(YOUR GOAL) Each line below should be repeated exactly as written, with no pictures carried over.
Top of AVAILABLE DATA
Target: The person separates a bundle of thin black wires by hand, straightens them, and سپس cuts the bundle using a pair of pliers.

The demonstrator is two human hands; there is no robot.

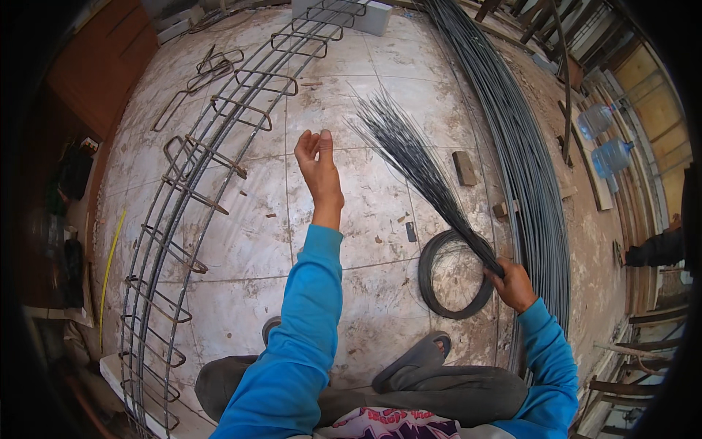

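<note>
My right hand is closed round the near end of a bundle of thin dark tie wires. The wires fan out toward the far left, over the tiled floor. Beneath the gripped end lies a coil of dark wire. Raised over the middle of the floor, my left hand has loosely bent fingers, the thumb apart from them, and nothing visible in it. To its left runs a long curved-looking rebar cage with square stirrups along its bars.
A thick stack of long steel rods lies on the right, beside a small block. Loose bent stirrups rest at the far left. Blue water bottles stand at the right, and a yellow strip lies at the left edge.
</note>
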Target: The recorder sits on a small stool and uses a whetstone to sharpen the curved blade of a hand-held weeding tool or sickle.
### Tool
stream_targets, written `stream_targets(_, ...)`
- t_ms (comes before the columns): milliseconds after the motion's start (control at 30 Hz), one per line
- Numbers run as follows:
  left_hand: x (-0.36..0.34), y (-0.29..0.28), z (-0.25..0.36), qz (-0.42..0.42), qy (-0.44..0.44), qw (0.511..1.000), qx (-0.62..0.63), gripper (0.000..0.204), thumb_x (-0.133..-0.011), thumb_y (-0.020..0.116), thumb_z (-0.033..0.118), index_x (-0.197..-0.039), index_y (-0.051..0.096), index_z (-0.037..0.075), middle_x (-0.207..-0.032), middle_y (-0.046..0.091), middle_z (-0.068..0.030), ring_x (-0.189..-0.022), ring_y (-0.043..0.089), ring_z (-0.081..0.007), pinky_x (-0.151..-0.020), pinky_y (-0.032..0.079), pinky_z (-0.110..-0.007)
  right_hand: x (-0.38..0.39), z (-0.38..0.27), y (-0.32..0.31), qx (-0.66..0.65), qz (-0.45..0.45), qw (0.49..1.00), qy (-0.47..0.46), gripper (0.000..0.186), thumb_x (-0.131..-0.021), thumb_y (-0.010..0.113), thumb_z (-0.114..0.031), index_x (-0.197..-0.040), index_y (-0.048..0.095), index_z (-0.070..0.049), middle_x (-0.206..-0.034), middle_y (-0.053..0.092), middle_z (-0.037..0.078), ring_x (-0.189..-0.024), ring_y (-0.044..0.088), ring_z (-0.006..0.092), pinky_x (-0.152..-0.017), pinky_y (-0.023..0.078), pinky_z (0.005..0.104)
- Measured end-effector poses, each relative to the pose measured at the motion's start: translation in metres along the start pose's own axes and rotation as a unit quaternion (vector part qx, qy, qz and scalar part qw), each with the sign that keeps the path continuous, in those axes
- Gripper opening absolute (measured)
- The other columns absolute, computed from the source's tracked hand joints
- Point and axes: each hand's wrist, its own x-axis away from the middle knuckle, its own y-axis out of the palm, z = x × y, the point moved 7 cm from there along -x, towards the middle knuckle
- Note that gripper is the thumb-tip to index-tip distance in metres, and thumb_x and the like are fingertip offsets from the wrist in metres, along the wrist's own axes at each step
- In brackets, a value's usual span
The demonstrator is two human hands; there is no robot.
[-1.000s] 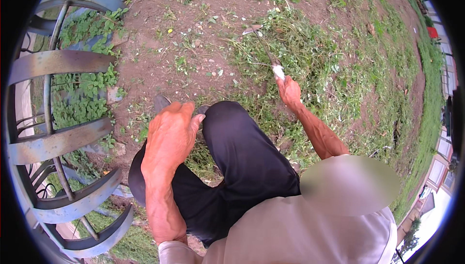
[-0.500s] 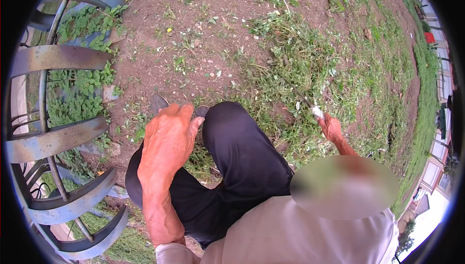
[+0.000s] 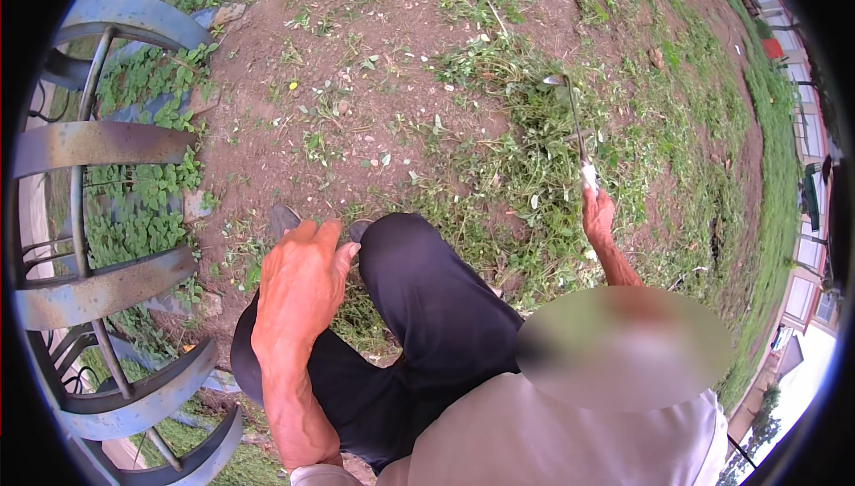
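My right hand (image 3: 599, 216) is closed round the white grip of a small hand hoe (image 3: 580, 137). Its thin metal shaft points away from me, and a short pale blade bends to the left at the far end. The blade shows above a heap of cut green weeds (image 3: 534, 121); whether it touches them I cannot tell. My left hand (image 3: 303, 277) lies over my bent left knee, open and holding nothing, with the thumb apart from the loosely bent fingers.
Along the left stands a metal frame with curved, rusty blue bands (image 3: 102, 146), with leafy plants (image 3: 147, 187) growing beside it. Bare brown soil (image 3: 356, 103) with scattered leaves lies ahead. At the far right are a grass strip (image 3: 768, 130) and buildings.
The hand hoe has swung from pointing up-left to nearly straight ahead, and its blade now shows. My right hand has moved slightly forward. My left hand stays on the knee.
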Motion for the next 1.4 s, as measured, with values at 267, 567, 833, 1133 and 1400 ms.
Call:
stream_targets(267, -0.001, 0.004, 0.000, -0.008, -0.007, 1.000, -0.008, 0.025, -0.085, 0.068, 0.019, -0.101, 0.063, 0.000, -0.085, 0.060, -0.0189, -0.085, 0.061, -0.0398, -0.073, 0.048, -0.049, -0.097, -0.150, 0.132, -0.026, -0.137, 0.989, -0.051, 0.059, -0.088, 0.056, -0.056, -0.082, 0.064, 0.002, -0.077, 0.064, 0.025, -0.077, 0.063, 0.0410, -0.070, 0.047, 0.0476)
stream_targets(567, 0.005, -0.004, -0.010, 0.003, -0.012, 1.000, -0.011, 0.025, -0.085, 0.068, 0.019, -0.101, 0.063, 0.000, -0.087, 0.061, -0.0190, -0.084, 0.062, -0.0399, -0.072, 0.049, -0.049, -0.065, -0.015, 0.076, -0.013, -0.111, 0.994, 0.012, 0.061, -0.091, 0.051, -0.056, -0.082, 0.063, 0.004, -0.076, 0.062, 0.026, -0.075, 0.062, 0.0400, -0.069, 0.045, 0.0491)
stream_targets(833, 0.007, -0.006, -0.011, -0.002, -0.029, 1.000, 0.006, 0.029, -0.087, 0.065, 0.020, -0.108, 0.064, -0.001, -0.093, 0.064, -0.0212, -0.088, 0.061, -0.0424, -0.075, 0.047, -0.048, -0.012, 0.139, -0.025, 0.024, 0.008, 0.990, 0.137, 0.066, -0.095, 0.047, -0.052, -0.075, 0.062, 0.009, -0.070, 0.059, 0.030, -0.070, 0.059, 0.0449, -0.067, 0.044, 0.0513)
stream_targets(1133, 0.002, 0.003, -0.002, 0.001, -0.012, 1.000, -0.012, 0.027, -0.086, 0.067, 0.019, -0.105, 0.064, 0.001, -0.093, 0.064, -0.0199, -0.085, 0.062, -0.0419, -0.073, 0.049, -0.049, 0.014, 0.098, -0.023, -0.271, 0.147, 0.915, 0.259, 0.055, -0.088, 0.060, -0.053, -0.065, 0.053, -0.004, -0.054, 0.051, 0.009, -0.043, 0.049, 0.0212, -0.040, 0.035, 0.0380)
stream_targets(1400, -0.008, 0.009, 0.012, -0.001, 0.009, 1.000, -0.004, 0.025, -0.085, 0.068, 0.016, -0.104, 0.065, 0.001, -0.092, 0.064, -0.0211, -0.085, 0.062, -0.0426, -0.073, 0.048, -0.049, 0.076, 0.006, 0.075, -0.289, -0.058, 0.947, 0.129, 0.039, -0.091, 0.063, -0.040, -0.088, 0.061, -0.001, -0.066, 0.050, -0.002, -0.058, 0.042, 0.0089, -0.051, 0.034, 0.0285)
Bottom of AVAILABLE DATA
(SOLUTION FOR THIS PROBLEM)
Target: The person separates a bundle of thin black wires by hand, straightens them, and سپس cuts the bundle using a pair of pliers.

The demonstrator is two human hands; there is no robot.


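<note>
My right hand is closed round the near end of a bundle of thin dark tie wires. The wires fan out toward the far left, over the tiled floor. Beneath the gripped end lies a coil of dark wire. Raised over the middle of the floor, my left hand has loosely bent fingers, the thumb apart from them, and nothing visible in it. To its left runs a long curved-looking rebar cage with square stirrups along its bars.
A thick stack of long steel rods lies on the right, beside a small block. Loose bent stirrups rest at the far left. Blue water bottles stand at the right, and a yellow strip lies at the left edge.
</note>
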Target: The recorder sits on a small stool and uses a whetstone to sharpen the curved blade of a hand-held weeding tool or sickle.
### Tool
stream_targets, written `stream_targets(_, ...)`
- t_ms (comes before the columns): milliseconds after the motion's start (control at 30 Hz), one per line
- Numbers run as follows:
  left_hand: x (-0.36..0.34), y (-0.29..0.28), z (-0.25..0.36), qz (-0.42..0.42), qy (-0.44..0.44), qw (0.511..1.000), qx (-0.62..0.63), gripper (0.000..0.204), thumb_x (-0.133..-0.011), thumb_y (-0.020..0.116), thumb_z (-0.033..0.118), index_x (-0.197..-0.039), index_y (-0.051..0.096), index_z (-0.037..0.075), middle_x (-0.207..-0.032), middle_y (-0.046..0.091), middle_z (-0.068..0.030), ring_x (-0.189..-0.022), ring_y (-0.043..0.089), ring_z (-0.081..0.007), pinky_x (-0.151..-0.020), pinky_y (-0.032..0.079), pinky_z (-0.110..-0.007)
  right_hand: x (-0.38..0.39), z (-0.38..0.27), y (-0.32..0.31), qx (-0.66..0.65), qz (-0.45..0.45), qw (0.49..1.00), qy (-0.47..0.46), gripper (0.000..0.186), thumb_x (-0.131..-0.021), thumb_y (-0.010..0.113), thumb_z (-0.114..0.031), index_x (-0.197..-0.040), index_y (-0.048..0.095), index_z (-0.070..0.049), middle_x (-0.206..-0.034), middle_y (-0.053..0.092), middle_z (-0.037..0.078), ring_x (-0.189..-0.024), ring_y (-0.044..0.088), ring_z (-0.006..0.092), pinky_x (-0.152..-0.017), pinky_y (-0.023..0.078), pinky_z (0.005..0.104)
- Measured end-effector poses, each relative to the pose measured at the motion's start: translation in metres along the start pose's own axes and rotation as a unit quaternion (vector part qx, qy, qz and scalar part qw), each with the sign that keeps the path continuous, in those axes
- Gripper opening absolute (measured)
- The other columns absolute, computed from the source's tracked hand joints
- Point and axes: each hand's wrist, its own x-axis away from the middle knuckle, its own y-axis out of the palm, z = x × y, the point moved 7 cm from there along -x, towards the middle knuckle
- Note that gripper is the thumb-tip to index-tip distance in metres, and thumb_x and the like are fingertip offsets from the wrist in metres, along the wrist's own axes at each step
- In brackets, a value's usual span
The demonstrator is two human hands; there is no robot.
[-1.000s] 
[-0.500s] 
[+0.000s] 
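My right hand (image 3: 599, 216) is closed round the white grip of a small hand hoe (image 3: 580, 137). Its thin metal shaft points away from me, and a short pale blade bends to the left at the far end. The blade shows above a heap of cut green weeds (image 3: 534, 121); whether it touches them I cannot tell. My left hand (image 3: 303, 277) lies over my bent left knee, open and holding nothing, with the thumb apart from the loosely bent fingers.
Along the left stands a metal frame with curved, rusty blue bands (image 3: 102, 146), with leafy plants (image 3: 147, 187) growing beside it. Bare brown soil (image 3: 356, 103) with scattered leaves lies ahead. At the far right are a grass strip (image 3: 768, 130) and buildings.
The hand hoe has swung from pointing up-left to nearly straight ahead, and its blade now shows. My right hand has moved slightly forward. My left hand stays on the knee.
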Motion for the next 1.4 s, as measured, with values at 267, 567, 833, 1133 and 1400 ms.
Call:
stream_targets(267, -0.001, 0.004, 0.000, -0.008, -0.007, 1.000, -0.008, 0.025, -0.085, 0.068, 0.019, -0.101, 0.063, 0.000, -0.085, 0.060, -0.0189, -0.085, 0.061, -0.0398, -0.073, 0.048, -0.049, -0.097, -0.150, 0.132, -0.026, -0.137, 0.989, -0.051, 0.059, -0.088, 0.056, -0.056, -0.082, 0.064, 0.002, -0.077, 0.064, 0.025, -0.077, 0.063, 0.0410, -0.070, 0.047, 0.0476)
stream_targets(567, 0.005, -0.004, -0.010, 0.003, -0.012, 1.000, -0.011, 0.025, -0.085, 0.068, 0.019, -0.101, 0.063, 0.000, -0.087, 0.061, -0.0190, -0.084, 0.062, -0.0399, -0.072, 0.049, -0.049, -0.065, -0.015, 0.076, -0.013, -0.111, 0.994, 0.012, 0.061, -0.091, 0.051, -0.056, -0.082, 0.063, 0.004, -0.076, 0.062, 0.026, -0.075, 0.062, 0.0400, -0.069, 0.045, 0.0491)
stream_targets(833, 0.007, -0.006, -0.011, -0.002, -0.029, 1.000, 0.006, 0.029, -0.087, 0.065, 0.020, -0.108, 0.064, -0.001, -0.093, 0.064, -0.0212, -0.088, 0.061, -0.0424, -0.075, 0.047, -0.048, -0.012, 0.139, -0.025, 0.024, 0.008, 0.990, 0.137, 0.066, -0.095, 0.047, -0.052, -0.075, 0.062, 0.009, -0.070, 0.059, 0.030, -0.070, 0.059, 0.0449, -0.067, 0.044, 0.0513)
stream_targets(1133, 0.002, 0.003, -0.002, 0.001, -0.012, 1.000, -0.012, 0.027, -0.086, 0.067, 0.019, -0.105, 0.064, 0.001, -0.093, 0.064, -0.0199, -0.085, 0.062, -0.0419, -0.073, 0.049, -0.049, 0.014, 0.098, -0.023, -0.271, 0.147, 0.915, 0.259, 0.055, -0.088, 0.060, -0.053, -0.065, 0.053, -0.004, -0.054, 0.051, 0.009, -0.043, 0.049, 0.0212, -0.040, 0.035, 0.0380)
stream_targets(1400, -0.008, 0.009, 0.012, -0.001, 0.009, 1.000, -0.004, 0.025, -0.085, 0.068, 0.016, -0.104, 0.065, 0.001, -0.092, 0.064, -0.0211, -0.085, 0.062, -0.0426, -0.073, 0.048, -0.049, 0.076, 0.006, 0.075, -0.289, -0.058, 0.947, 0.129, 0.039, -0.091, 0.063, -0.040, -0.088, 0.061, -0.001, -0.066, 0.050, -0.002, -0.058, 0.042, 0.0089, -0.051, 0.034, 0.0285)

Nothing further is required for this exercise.